## The task
Across the data below, in how many lines does the word "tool" appear? Give only the number.

## Data excerpt

****************

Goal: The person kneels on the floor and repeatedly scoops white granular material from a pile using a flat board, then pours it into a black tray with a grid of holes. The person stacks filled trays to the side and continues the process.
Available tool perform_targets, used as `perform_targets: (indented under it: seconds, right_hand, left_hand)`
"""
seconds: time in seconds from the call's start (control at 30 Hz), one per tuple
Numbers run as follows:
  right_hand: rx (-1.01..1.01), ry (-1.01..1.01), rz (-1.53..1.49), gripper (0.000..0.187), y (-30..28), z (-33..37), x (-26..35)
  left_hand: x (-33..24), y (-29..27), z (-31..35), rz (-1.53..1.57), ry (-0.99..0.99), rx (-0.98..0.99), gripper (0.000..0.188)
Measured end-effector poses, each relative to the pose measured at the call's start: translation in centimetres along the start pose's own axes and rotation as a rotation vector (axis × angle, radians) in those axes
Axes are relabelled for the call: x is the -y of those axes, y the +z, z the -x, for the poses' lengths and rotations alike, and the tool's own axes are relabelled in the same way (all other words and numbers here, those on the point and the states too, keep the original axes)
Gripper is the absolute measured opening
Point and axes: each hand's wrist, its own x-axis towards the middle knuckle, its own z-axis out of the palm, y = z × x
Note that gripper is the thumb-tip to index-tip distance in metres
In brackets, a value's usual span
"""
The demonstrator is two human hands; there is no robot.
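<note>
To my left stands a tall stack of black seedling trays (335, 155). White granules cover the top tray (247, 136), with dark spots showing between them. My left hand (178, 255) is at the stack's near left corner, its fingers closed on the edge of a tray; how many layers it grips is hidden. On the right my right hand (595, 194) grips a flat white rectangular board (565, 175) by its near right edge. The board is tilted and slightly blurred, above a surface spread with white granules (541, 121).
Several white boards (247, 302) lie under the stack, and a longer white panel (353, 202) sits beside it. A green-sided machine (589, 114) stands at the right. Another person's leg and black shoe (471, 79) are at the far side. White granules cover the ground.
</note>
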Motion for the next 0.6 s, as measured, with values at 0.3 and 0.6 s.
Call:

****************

## Written response
2